Root Cause Analysis: CVX-Causal
Section titled “Root Cause Analysis: CVX-Causal”The causal retrieval hypothesis is sound but the implementation context is wrong:
| What we do | What we should do |
|---|---|
| Query = task description | Query = current agent state (observation) |
| Match against any step | Match against observation-only embeddings |
| Static plan generation | Interactive step-by-step with environment |
| Return text continuation | Return structured action sequence |
CVX-Causal requires an interactive loop:
- Agent takes action in environment
- Environment returns observation
- Embed observation →
search()in CVX - Find similar mid-episode state in memory
- Return continuation → agent uses it for next action
- Repeat until task completion
This is a fundamentally different architecture than static plan generation. It requires the ALFWorld simulator running in the loop, which is the natural next step.
What These Results Mean for CVX
Section titled “What These Results Mean for CVX”- As a vector store (insert + search): CVX ≈ numpy. No differentiation at this scale.
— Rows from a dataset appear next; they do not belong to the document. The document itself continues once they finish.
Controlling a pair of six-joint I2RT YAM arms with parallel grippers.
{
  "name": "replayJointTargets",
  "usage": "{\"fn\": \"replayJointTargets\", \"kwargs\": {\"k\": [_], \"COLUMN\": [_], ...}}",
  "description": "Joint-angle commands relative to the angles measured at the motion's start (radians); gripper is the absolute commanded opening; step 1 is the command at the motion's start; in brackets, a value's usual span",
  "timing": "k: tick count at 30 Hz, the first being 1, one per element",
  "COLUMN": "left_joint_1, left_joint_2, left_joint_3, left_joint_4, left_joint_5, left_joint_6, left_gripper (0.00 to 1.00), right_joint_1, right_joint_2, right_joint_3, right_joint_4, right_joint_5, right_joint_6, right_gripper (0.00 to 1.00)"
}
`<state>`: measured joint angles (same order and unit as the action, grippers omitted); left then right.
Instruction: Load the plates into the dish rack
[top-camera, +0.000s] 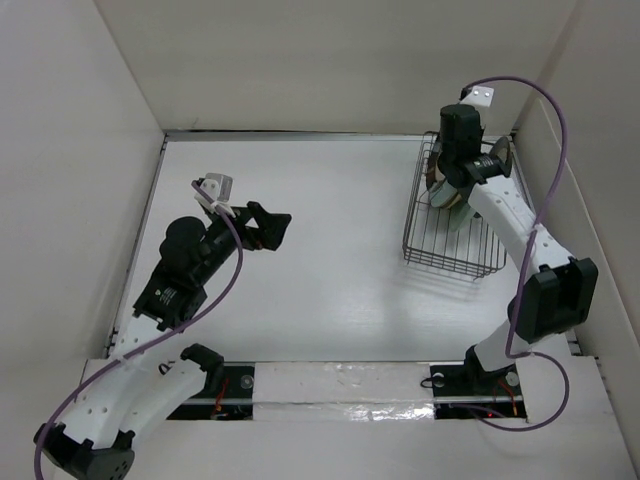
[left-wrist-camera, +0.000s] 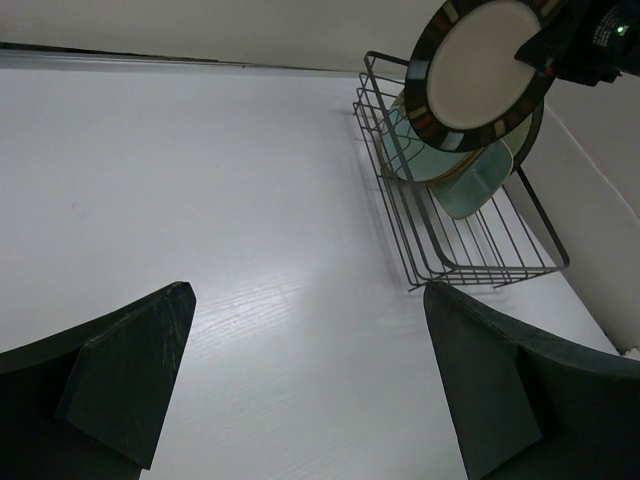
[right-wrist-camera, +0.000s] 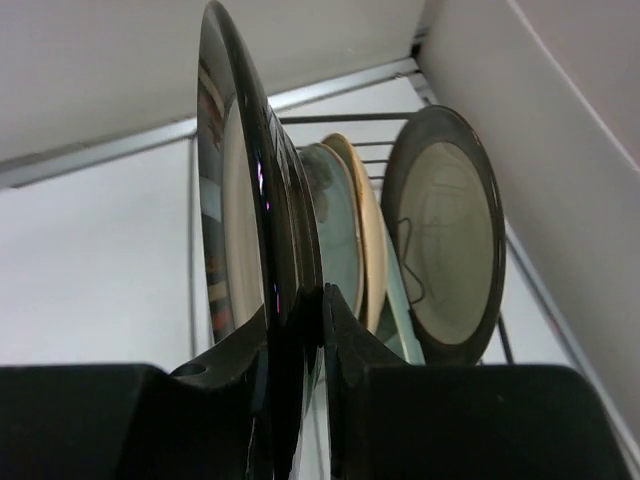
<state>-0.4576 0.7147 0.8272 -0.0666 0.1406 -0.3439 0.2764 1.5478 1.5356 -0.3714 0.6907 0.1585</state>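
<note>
My right gripper (right-wrist-camera: 296, 330) pinches the black-rimmed plate (right-wrist-camera: 235, 200) by its rim, upright over the rack (left-wrist-camera: 440, 250), close to plates (right-wrist-camera: 342, 240) already in it. Thin grip: could slip or knock them. Left gripper (left-wrist-camera: 307, 300) spread, empty.

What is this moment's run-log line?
right gripper: shut on black-rimmed plate over dish rack | left gripper: open, empty

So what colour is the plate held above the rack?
The plate: cream middle, black rim with reddish patches; clearest in the left wrist view.
</note>
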Motion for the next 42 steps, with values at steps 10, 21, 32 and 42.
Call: {"fn": "replayJointTargets", "kwargs": {"k": [10, 21, 32, 42], "left_joint_1": [-0.052, -0.052, -0.052, -0.052], "left_joint_2": [-0.012, 0.008, 0.02, 0.031], "left_joint_3": [0.026, 0.023, 0.024, 0.03], "left_joint_4": [0.005, 0.004, -0.007, -0.013], "left_joint_5": [-0.098, -0.108, -0.163, -0.184], "left_joint_6": [0.048, 0.048, 0.051, 0.054], "left_gripper": [0.99, 0.99, 0.99, 0.99], "right_joint_1": [0.024, 0.015, 0.006, 0.015], "right_joint_2": [0.061, 0.144, 0.196, 0.032], "right_joint_3": [0.093, 0.009, -0.072, -0.124], "right_joint_4": [0.128, 0.178, 0.236, 0.235], "right_joint_5": [0.247, 0.175, 0.093, 0.079], "right_joint_6": [-0.103, -0.057, 0.068, 0.111], "right_gripper": [0.0, 0.0, 0.1, 1.0]}}
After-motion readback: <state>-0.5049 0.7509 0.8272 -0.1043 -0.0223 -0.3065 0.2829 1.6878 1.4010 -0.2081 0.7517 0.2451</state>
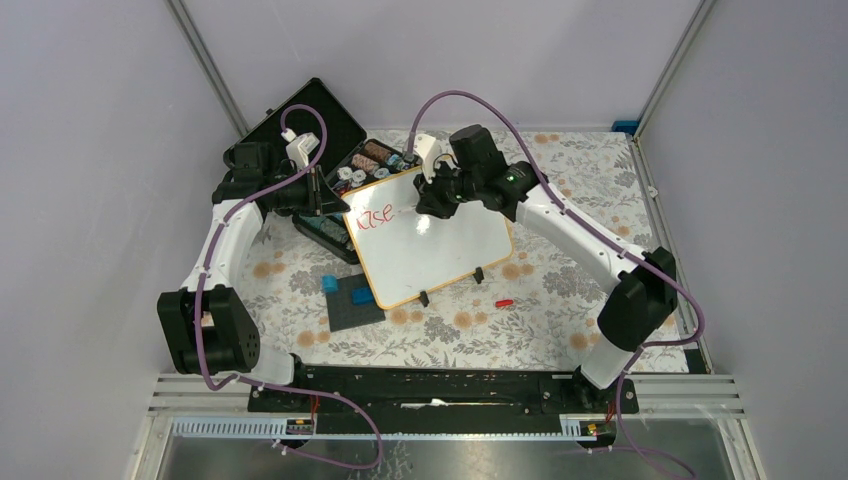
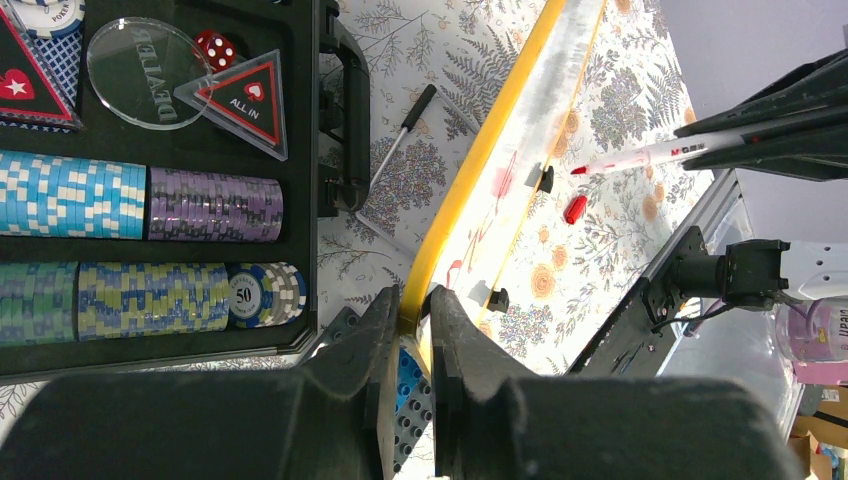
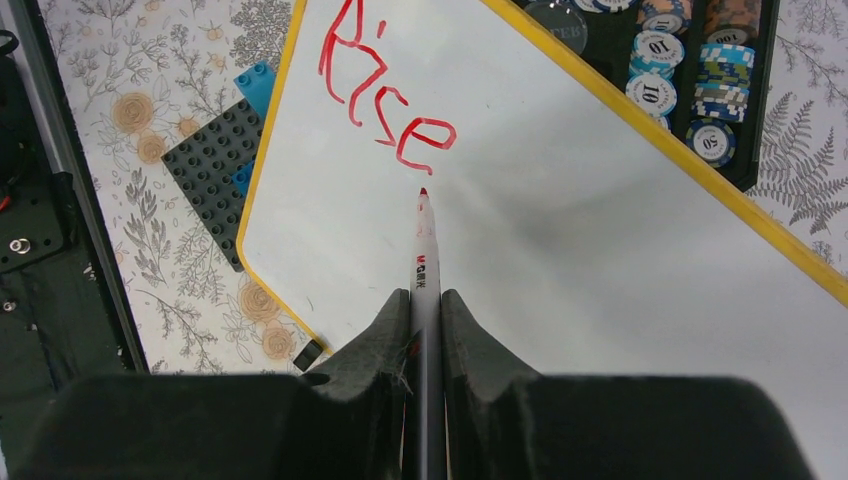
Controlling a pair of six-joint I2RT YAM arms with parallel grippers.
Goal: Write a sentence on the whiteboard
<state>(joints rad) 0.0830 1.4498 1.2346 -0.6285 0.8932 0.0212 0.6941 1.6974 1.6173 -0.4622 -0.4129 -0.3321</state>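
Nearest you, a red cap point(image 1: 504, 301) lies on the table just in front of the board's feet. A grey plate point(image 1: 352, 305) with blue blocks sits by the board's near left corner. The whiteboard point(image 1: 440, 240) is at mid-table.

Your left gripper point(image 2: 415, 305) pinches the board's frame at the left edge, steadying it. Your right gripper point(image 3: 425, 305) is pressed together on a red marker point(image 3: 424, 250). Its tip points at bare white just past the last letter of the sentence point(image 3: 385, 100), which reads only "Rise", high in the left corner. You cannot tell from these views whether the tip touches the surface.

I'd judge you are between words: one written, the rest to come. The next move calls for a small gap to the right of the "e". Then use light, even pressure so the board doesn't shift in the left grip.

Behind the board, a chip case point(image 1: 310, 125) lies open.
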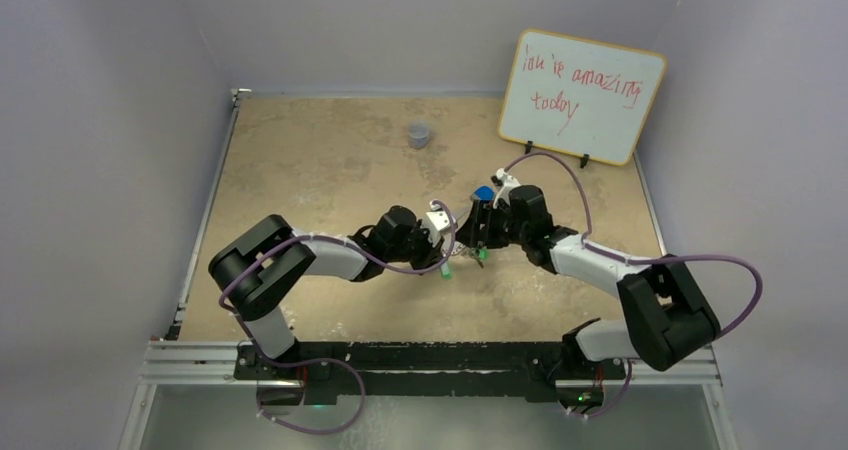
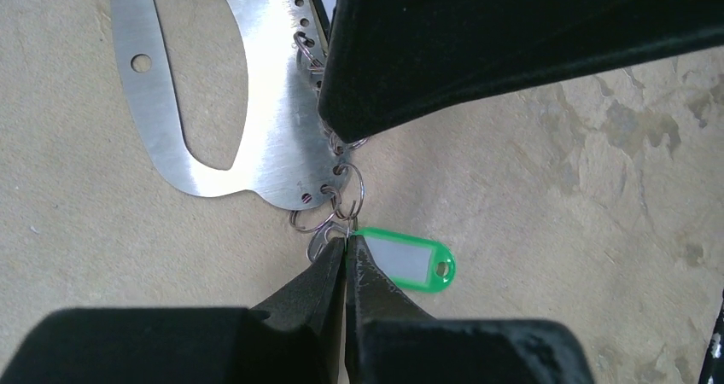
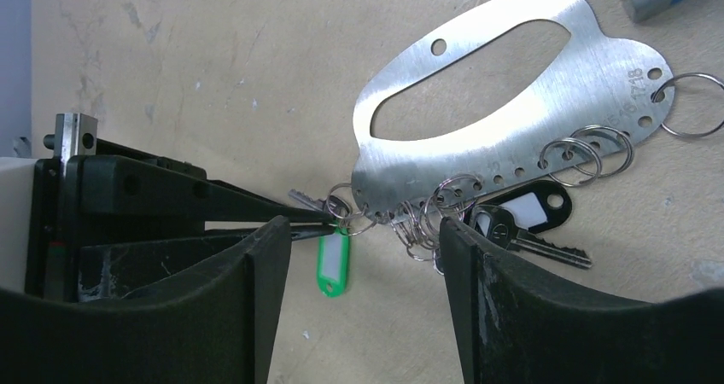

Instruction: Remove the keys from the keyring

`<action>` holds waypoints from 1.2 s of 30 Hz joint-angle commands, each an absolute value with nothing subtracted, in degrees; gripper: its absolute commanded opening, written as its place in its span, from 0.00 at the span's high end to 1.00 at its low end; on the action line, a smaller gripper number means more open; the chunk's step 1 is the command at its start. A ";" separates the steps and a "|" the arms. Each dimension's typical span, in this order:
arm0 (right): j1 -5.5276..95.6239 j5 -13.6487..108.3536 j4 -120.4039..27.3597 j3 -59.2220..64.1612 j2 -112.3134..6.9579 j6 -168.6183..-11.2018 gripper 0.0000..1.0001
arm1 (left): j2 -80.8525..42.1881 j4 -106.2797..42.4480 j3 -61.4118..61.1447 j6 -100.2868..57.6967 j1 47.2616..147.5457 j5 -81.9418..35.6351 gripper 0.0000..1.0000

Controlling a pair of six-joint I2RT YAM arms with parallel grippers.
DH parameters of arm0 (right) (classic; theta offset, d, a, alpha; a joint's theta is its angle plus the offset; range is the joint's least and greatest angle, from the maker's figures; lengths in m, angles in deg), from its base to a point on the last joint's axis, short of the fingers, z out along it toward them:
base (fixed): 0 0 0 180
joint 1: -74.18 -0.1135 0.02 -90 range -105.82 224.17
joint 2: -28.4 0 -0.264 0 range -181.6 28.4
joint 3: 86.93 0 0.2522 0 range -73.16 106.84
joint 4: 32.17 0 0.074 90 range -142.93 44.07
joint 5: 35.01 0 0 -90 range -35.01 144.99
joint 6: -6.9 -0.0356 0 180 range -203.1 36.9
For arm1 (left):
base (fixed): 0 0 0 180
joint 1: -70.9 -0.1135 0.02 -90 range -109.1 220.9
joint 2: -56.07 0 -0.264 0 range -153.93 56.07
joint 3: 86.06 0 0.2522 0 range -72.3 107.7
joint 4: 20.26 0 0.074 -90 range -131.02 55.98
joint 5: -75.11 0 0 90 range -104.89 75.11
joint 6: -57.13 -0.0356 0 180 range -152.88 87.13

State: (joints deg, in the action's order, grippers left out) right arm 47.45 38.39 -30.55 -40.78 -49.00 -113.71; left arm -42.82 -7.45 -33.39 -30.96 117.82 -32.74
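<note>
The keyring is a flat silver plate with a long hole, and it lies on the table with small split rings along one edge. A silver key and its green tag hang from an end ring. My left gripper is shut, its tips pinching that small ring where key and tag join. My right gripper is open and straddles the ring cluster; one of its fingers covers the plate's edge. A second key with a black tag lies by the right finger. In the top view both grippers hide the plate.
A small blue block sits just behind the right gripper. A grey cup stands farther back. A whiteboard leans at the back right. Grey walls close in the tan table on three sides.
</note>
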 commanded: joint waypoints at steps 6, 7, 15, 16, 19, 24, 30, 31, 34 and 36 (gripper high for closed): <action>44.14 34.08 -26.89 -41.24 -51.07 -114.08 0.37 | -36.60 -3.10 -38.65 -28.06 117.86 -33.45 1.00; 43.41 34.22 -26.78 -41.12 -51.32 -114.20 0.38 | -36.16 -2.99 -39.17 -27.70 117.84 -33.44 1.00; 40.29 35.01 -25.48 -41.01 -52.37 -114.27 0.45 | -32.20 -2.67 -42.94 -25.67 117.88 -32.29 1.00; 40.13 34.73 -25.29 -41.15 -52.58 -114.22 0.47 | -31.91 -2.94 -42.98 -25.62 117.85 -32.17 1.00; 39.46 34.03 -24.52 -41.26 -53.19 -114.42 0.52 | -31.55 -3.54 -43.03 -25.67 117.89 -32.13 1.00; 38.49 33.86 -23.89 -41.43 -53.59 -115.39 0.57 | -31.55 -3.91 -42.86 -25.49 117.92 -32.10 1.00; 38.47 35.62 -26.92 -41.01 -52.60 -112.64 0.59 | -31.38 -4.81 -43.02 -25.49 117.87 -31.62 1.00; 38.49 36.26 -27.70 -40.77 -51.96 -111.37 0.58 | -31.44 -4.89 -43.08 -25.42 117.87 -31.41 1.00; 38.49 37.17 -29.35 -39.39 -49.56 -106.86 0.52 | -31.33 -5.33 -43.25 -25.25 117.84 -30.41 1.00; 38.49 37.43 -29.21 -38.82 -47.80 -104.37 0.42 | -31.03 -5.82 -43.36 -25.36 117.80 -29.59 1.00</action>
State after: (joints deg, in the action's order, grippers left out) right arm 38.58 36.01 -28.21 -40.85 -52.11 -111.06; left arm -33.03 -6.08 -42.96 -25.98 117.82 -31.14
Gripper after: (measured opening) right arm 0.507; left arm 0.003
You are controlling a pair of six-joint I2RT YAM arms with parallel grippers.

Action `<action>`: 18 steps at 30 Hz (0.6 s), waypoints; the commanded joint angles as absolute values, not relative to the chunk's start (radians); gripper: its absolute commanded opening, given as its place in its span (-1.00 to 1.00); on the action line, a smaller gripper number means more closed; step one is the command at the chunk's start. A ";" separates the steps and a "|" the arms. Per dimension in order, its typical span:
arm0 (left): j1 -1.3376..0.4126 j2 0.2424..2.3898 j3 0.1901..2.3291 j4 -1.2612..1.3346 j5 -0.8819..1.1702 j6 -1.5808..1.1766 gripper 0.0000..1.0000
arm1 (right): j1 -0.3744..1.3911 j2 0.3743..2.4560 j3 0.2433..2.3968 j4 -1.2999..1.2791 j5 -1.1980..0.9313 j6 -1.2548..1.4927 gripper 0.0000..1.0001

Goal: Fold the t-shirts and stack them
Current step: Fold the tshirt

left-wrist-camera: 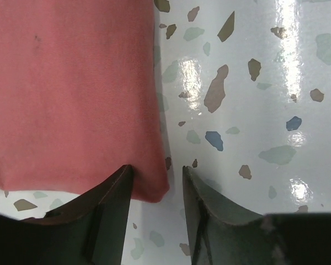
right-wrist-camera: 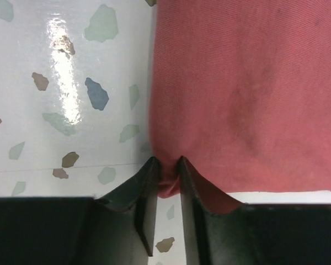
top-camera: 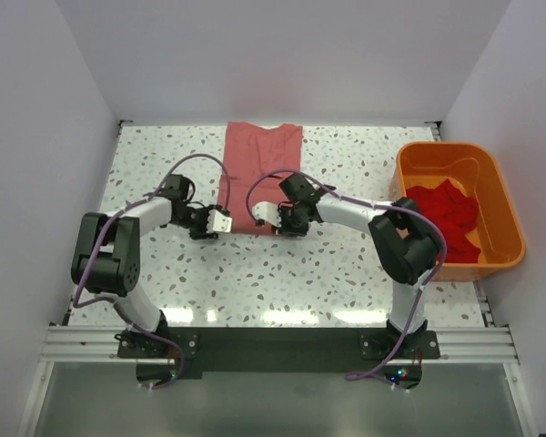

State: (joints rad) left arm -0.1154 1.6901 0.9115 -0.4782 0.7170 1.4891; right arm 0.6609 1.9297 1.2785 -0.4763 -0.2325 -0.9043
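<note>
A salmon-red t-shirt, folded into a long strip, lies flat at the back middle of the table. My left gripper is at its near left corner. In the left wrist view the gripper is open, the shirt corner lying between the jaws, one finger over the cloth, the other on the table. My right gripper is at the near right corner. In the right wrist view it is shut on the shirt corner, cloth pinched between the fingers.
An orange bin stands at the right edge of the table and holds a heap of bright red shirts. The speckled tabletop shows in front of the shirt. White walls close in the back and sides.
</note>
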 commanded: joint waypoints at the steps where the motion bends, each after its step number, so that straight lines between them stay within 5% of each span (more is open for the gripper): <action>1: -0.135 1.713 0.928 -0.443 0.695 1.503 -0.10 | 0.661 1.950 1.255 -0.445 -0.215 -0.928 -0.56; 4: -0.141 1.727 0.939 -0.445 0.674 1.500 -0.52 | 0.661 1.948 1.261 -0.446 -0.215 -0.927 -0.97; 8: -0.138 1.703 0.953 -0.463 0.672 1.483 -0.93 | 0.657 1.922 1.301 -0.466 -0.227 -0.904 -1.00; 18: -0.126 1.548 1.100 -0.574 0.770 1.351 -1.00 | 0.597 1.807 1.502 -0.670 -0.293 -0.922 -1.00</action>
State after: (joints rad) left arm -0.1322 1.6157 1.0237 -0.5301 0.7059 1.4059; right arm 0.6186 1.9053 1.4204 -0.5907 -0.2523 -0.9028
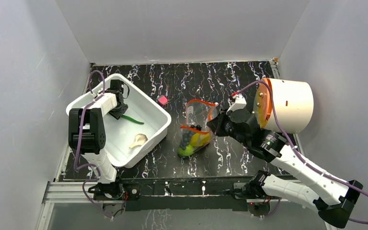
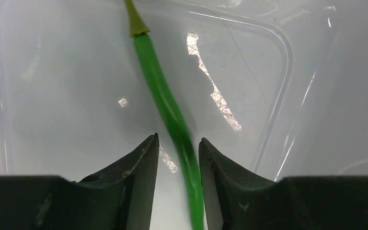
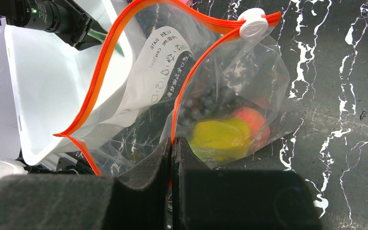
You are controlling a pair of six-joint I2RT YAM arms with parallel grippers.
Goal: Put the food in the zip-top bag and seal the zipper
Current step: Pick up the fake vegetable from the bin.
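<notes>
The long green pod [image 2: 160, 86] lies on the floor of the white bin [image 1: 166, 120]. My left gripper [image 2: 178, 140] is open around it: the pod touches the right finger, with a gap on the other side. A beige food piece [image 1: 138, 140] lies nearer the bin's front. My right gripper [image 3: 172, 140] is shut on the zipper [image 3: 105, 52], the orange-red strip, and holds the mouth of the zip-top bag [image 3: 249, 72] open. Inside the bag are a yellow piece [image 3: 220, 136], an orange ball [image 3: 254, 120], a green ball [image 1: 187, 150] and something dark. The zipper's white tip [image 3: 253, 22] sits at the far end.
A small pink block [image 1: 162, 100] lies on the black marbled table between bin and bag. A large white cylinder [image 1: 290, 105] with an orange face stands at the right, close behind my right arm. Grey walls close in the sides and back.
</notes>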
- As an episodic memory with temporal structure: The value is real but requires an interactive agent architecture to exploit it. Static benchmarks don’t exercise the temporal features.
- Next step: Implement the interactive ALFWorld agent loop where the query to CVX changes at each step based on the actual environment state.
CVX Features Exercised
Section titled “CVX Features Exercised”TemporalIndex, insert, search (multi-step), save/load, episode encoding, timestamp-based step extraction, continuation slicing.